Un’inchiesta che continua ad allargarsi, quella sullo scandalo delle mascherine acquistate dall’Italia in Cina a prezzo più alto di quello di mercato, a fronte di una qualità scadente del prodotto. Con ricchi guadagni per chi gestì l’acquisto, intermediari vicini al commissario Domenico Arcuri, che si è dichiarato a sua volta parte lesa. E con nuovi dettagli che, però, continuano a emergere giorno dopo giorno, rendendo la vicenda, se possibile, ancora più inquietante. In queste ore, La Verità ha riportato un estratto della deposizione resa ai magistrati da Mauro Bonaretti, consigliere della Corte dei Conti e membro dello staff dello stesso Arcuri. E che evidenzia lo strettissimo rapporto esistente tra l’uomo incaricato di gestire l’emergenza e Mario Benotti, giornalista Rai in aspettativa, indagato per traffico di influenze illecite.
Una figura potente, quella di Benotti, al quale Arcuri affidò la gestione dell’affare nonostante un curriculum non certo in linea con la delicatezza dell’incarico. Condito anche da una finta laurea, tanto per non farsi mancare niente. Il giornalista aveva un rapporto stretto con il commissario, con il quale si sentiva quotidianamente. E aveva voce in capitolo, a quanto pare, un po’ su tutto. Secondo La Verità, in base alle dichiarazioni di Bonaretti, “ci fu un incontro con Arcuri quando si trattò della questione Alitalia, rispetto alla quale Benotti propose un fondo internazionale, Kasoggi”. Ma perché questa figura era diventata così influente da essere coinvolta anche nella gestione della compagnia aerea?

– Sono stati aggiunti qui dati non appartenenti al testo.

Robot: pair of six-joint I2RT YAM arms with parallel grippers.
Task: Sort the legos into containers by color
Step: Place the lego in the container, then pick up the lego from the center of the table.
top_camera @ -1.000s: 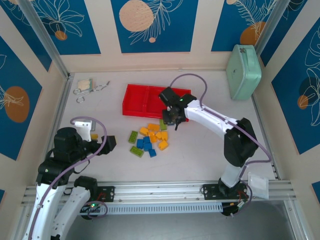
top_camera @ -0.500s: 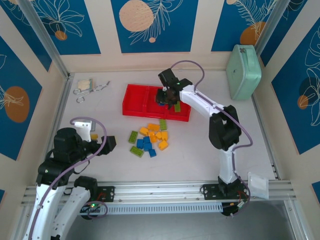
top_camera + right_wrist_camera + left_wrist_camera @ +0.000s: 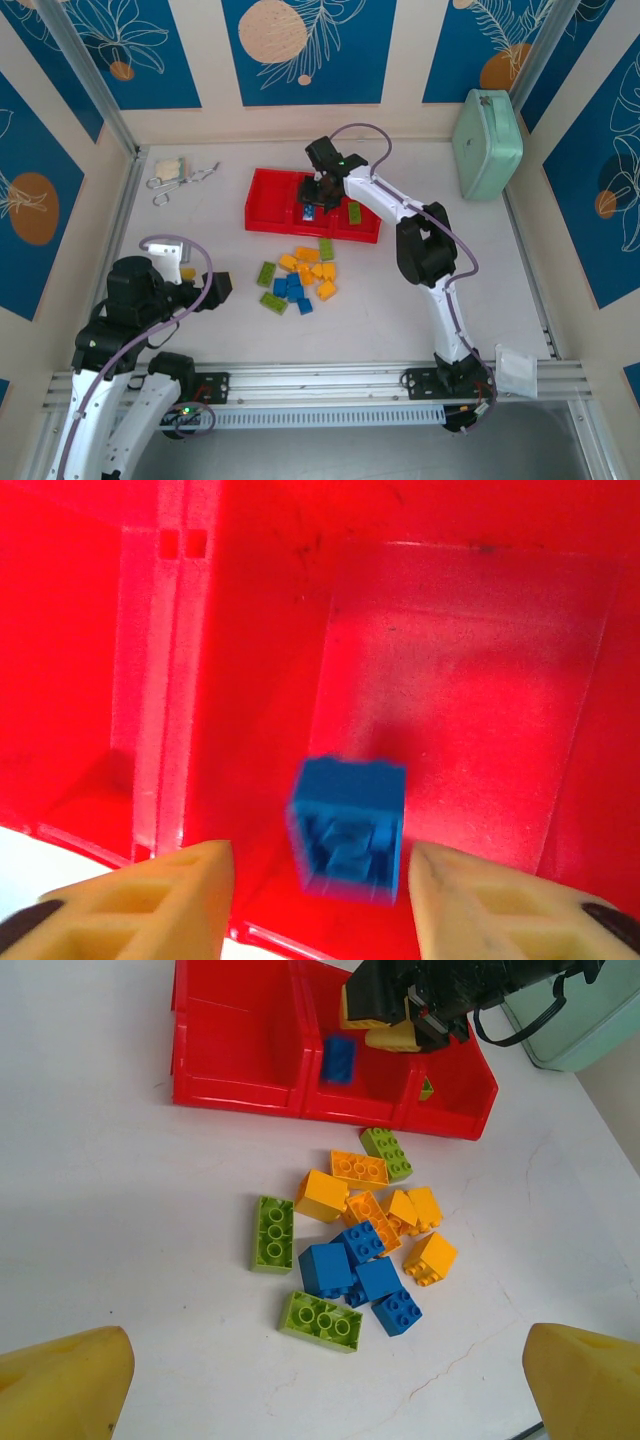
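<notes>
One blue brick (image 3: 347, 825) is sitting directly between the two fingers of the right gripper (image 3: 322, 895). Neither finger is touching it, and a clear gap is showing on each side. So this gripper is standing open and is holding nothing. The brick is looking blurred in both wrist views, so I cannot tell whether it is resting on the floor of the compartment or hanging just above it. Either way, it is inside the middle compartment (image 3: 460, 680) of the red tray (image 3: 235, 1095).

From above, the right arm is reaching forward over the tray and its gripper is hovering over this middle compartment. One green brick (image 3: 354, 212) is lying in the right compartment (image 3: 455, 1080), just beside the gripper. The left compartment (image 3: 235, 1020) is showing only its red floor.

About a dozen more bricks are lying in a loose pile (image 3: 365, 1235) on the white table (image 3: 120, 1210), near the front wall of the tray but apart from it. Orange-yellow, blue and light green ones are mixing there, many of them touching each other. Two green bricks are lying at the left and near edges of the pile.

The left gripper (image 3: 325, 1385) is staying well apart from the tray, on the near side of the pile. Its two yellow fingers are standing wide open, with nothing between them.
</notes>
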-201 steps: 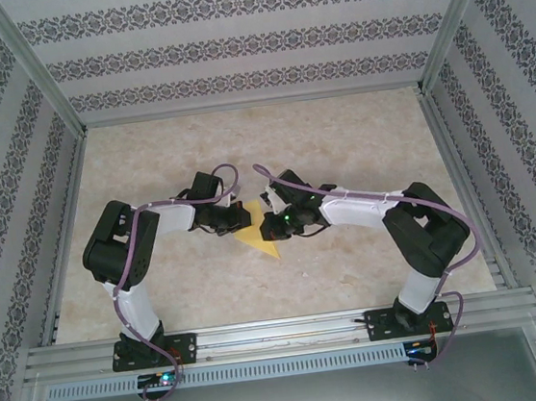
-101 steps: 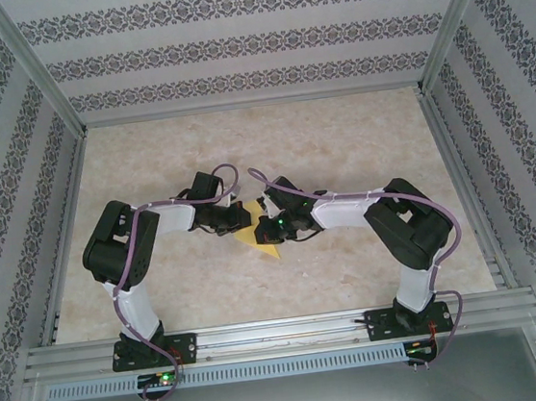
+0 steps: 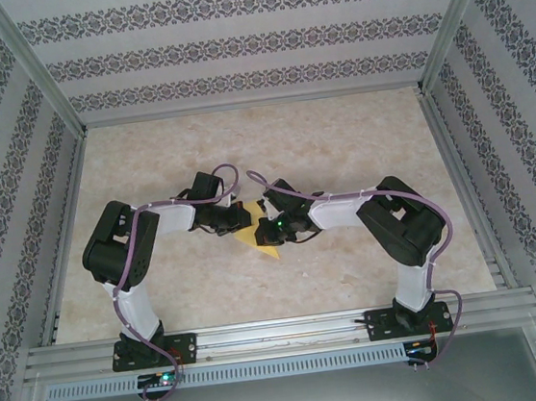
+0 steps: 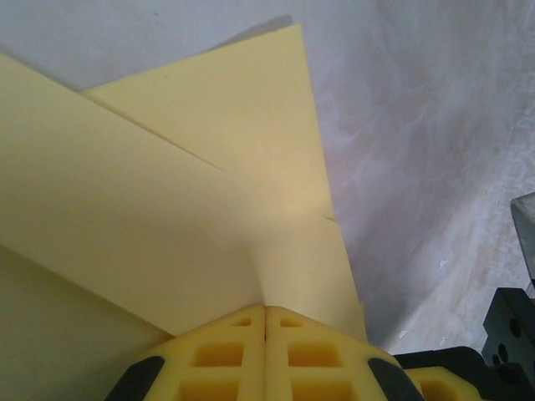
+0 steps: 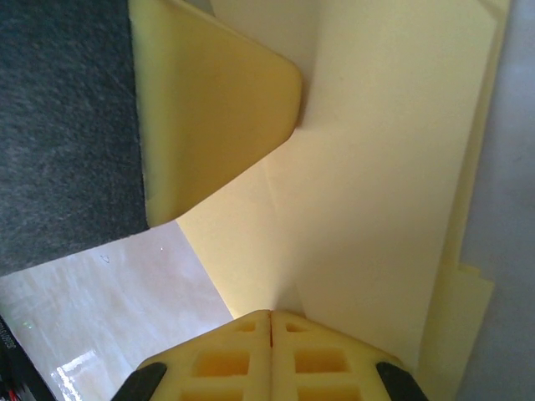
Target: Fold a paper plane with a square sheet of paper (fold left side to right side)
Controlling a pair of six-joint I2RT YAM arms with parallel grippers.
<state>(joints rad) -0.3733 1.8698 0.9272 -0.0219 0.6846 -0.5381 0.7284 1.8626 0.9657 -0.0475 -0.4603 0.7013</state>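
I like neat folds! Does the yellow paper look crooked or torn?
No tears show. In the right wrist view the folded paper looks askew: along one edge a lower layer pokes out past the top one.

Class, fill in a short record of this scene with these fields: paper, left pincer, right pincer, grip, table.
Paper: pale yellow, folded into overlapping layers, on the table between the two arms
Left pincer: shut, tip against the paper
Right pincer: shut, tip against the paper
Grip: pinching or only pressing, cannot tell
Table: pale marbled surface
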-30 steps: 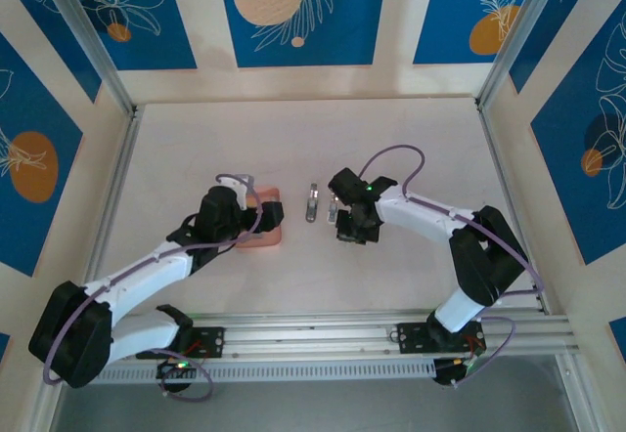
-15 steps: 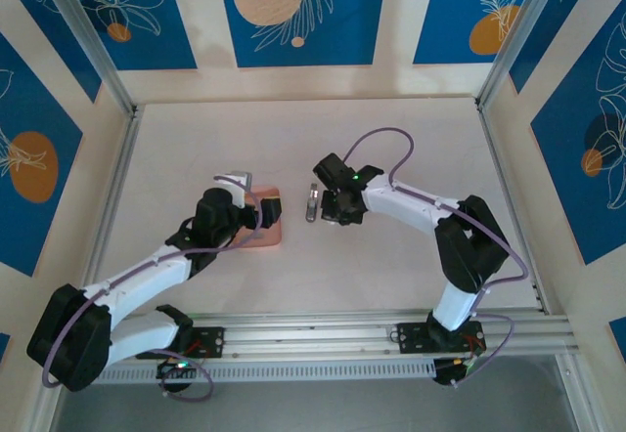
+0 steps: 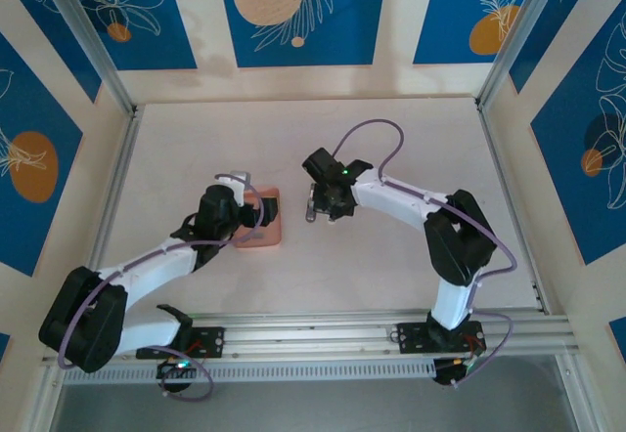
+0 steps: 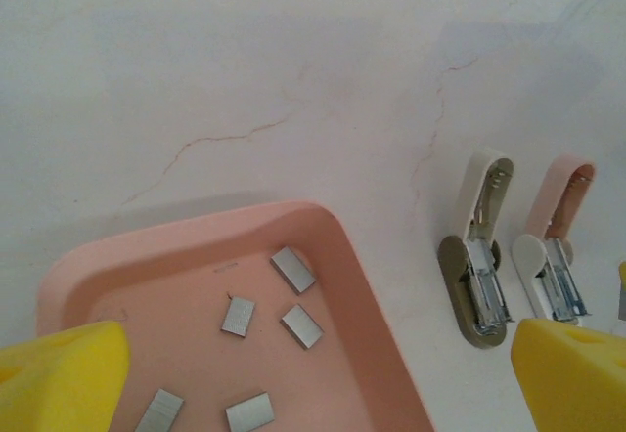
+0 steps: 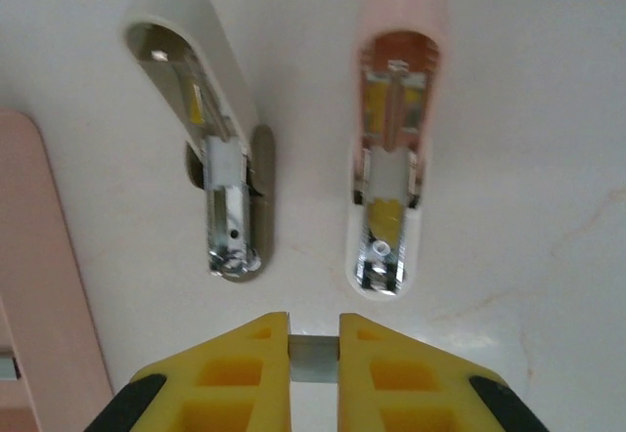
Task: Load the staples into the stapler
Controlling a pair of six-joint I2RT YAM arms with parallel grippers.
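Right claw pinches one small grey staple strip, just beside the open cream stapler and open pink stapler in the middle of the desk. Left claw is spread wide over the pink tray, where five staples lie.

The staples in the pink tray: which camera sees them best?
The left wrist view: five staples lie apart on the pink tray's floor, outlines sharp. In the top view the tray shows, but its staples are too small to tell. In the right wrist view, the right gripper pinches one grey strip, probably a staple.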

A sponsorizzare Benotti sarebbe stato “monsignor Parolin, il segretario di Stato Vaticano. Credo che dopo un po’ Benotti si sia accreditato presso il ministro del Lavoro Poletti con un incarico molto simile, un consigliere senza tuttavia alcun ruolo decisionale definito”. E sempre secondo Bonaretti, il giornalista, diventato presidente del consorzio Opel, lo avrebbe contattato spesso “chiedendo aiuto per accesso a credito bancario”. Entrando, nel frattempo, in rotta di collissione con la società Leonardo. E auspicando, al telefono con un altro indagato per lo scandalo mascherine (Andrea Tommasi), la sostituzione dell’ad Profumo dopo la quale si sarebbe “scatenata la guerra tra Arcuri e Giuseppe Giordo per la successione”.
Insomma, Benotti era raccomandato dal segretario di Stato Vaticano, aveva voce in capitolo nella gestione del dossier Alitalia, tifava per l’arrivo dei suoi uomini in Leonardo al posto di un Profumo che vedeva come presto dimissionario. E, a conferma del suo potere, avrebbe poi ricevuto da Arcuri la gestione del maxi-affari mascherine, un’operazione da 1,25 miliardi di euro che avrebbe consentito lauti guadagni agli intermediari, che con quei soldi avrebbero poi acquistato case, auto e barche di lusso. In totale, nel mirino della procura di Roma sono finite 4 società e 8 persone, con accuse che vanno dalla ricettazione al riciclaggio fino al traffico di influenze illecite in concorso aggravato dal reato transnazionale.